* _Exercise description_:
Copy out the data in full, keeping each line exactly as it reads.

* _Recorded information_:

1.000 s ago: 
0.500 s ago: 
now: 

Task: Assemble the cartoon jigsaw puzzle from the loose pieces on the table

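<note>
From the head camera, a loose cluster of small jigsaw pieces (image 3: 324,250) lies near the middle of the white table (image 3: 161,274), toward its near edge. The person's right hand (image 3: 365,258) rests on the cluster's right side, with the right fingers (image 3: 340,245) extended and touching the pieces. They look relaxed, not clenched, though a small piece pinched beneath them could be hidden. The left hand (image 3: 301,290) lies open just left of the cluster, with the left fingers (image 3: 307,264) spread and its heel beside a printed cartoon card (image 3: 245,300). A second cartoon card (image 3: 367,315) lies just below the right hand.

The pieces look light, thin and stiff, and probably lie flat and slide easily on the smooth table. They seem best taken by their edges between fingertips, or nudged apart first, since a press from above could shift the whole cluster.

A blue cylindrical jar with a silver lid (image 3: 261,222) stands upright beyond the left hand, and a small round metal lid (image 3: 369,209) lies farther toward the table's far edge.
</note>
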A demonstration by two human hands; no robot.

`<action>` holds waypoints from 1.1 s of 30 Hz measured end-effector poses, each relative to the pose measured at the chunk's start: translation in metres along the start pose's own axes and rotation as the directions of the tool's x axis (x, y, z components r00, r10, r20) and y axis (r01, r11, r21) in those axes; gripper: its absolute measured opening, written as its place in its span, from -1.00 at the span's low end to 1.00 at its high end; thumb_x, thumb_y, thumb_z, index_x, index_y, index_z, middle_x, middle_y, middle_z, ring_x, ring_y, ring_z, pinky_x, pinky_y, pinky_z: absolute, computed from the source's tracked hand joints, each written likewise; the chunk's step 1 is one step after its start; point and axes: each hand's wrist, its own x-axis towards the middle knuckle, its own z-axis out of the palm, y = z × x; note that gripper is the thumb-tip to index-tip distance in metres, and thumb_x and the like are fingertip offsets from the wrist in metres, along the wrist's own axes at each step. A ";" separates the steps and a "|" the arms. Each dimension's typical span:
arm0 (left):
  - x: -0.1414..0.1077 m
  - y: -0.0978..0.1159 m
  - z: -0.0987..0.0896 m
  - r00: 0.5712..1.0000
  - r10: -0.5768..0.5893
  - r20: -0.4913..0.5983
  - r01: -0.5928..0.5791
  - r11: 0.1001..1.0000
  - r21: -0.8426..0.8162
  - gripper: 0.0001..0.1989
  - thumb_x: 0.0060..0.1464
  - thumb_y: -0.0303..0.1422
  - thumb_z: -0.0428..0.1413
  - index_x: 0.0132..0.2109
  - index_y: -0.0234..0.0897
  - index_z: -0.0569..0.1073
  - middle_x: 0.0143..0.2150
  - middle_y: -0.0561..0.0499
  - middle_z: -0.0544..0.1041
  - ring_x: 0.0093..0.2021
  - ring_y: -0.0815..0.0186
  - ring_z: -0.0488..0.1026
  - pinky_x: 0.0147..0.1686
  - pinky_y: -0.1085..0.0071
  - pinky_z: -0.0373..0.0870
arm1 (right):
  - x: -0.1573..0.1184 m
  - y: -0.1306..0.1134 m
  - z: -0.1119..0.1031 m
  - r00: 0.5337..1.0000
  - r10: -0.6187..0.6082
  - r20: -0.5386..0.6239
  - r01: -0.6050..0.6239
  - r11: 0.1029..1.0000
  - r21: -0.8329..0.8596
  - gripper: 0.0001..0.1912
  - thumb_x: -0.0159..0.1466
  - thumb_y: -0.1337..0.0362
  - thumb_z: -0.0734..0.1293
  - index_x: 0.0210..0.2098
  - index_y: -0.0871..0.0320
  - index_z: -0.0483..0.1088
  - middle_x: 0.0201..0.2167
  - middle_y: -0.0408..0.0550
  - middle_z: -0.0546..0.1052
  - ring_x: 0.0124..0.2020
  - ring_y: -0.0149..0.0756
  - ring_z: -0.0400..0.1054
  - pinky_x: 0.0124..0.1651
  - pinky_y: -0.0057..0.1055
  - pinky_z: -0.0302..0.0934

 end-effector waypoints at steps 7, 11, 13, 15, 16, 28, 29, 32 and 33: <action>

* _Expected answer_:
1.000 s ago: 
0.500 s ago: 
now: 

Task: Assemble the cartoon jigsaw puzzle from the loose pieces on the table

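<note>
From the head camera, a loose cluster of small jigsaw pieces (image 3: 324,250) lies near the middle of the white table (image 3: 161,274), toward its near edge. The person's right hand (image 3: 365,258) rests on the cluster's right side, with the right fingers (image 3: 340,245) extended and touching the pieces. They look relaxed, not clenched, though a small piece pinched beneath them could be hidden. The left hand (image 3: 301,290) lies open just left of the cluster, with the left fingers (image 3: 307,264) spread and its heel beside a printed cartoon card (image 3: 245,300). A second cartoon card (image 3: 367,315) lies just below the right hand.

The pieces look light, thin and stiff, and probably lie flat and slide easily on the smooth table. They seem best taken by their edges between fingertips, or nudged apart first, since a press from above could shift the whole cluster.

A blue cylindrical jar with a silver lid (image 3: 261,222) stands upright beyond the left hand, and a small round metal lid (image 3: 369,209) lies farther toward the table's far edge.
</note>
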A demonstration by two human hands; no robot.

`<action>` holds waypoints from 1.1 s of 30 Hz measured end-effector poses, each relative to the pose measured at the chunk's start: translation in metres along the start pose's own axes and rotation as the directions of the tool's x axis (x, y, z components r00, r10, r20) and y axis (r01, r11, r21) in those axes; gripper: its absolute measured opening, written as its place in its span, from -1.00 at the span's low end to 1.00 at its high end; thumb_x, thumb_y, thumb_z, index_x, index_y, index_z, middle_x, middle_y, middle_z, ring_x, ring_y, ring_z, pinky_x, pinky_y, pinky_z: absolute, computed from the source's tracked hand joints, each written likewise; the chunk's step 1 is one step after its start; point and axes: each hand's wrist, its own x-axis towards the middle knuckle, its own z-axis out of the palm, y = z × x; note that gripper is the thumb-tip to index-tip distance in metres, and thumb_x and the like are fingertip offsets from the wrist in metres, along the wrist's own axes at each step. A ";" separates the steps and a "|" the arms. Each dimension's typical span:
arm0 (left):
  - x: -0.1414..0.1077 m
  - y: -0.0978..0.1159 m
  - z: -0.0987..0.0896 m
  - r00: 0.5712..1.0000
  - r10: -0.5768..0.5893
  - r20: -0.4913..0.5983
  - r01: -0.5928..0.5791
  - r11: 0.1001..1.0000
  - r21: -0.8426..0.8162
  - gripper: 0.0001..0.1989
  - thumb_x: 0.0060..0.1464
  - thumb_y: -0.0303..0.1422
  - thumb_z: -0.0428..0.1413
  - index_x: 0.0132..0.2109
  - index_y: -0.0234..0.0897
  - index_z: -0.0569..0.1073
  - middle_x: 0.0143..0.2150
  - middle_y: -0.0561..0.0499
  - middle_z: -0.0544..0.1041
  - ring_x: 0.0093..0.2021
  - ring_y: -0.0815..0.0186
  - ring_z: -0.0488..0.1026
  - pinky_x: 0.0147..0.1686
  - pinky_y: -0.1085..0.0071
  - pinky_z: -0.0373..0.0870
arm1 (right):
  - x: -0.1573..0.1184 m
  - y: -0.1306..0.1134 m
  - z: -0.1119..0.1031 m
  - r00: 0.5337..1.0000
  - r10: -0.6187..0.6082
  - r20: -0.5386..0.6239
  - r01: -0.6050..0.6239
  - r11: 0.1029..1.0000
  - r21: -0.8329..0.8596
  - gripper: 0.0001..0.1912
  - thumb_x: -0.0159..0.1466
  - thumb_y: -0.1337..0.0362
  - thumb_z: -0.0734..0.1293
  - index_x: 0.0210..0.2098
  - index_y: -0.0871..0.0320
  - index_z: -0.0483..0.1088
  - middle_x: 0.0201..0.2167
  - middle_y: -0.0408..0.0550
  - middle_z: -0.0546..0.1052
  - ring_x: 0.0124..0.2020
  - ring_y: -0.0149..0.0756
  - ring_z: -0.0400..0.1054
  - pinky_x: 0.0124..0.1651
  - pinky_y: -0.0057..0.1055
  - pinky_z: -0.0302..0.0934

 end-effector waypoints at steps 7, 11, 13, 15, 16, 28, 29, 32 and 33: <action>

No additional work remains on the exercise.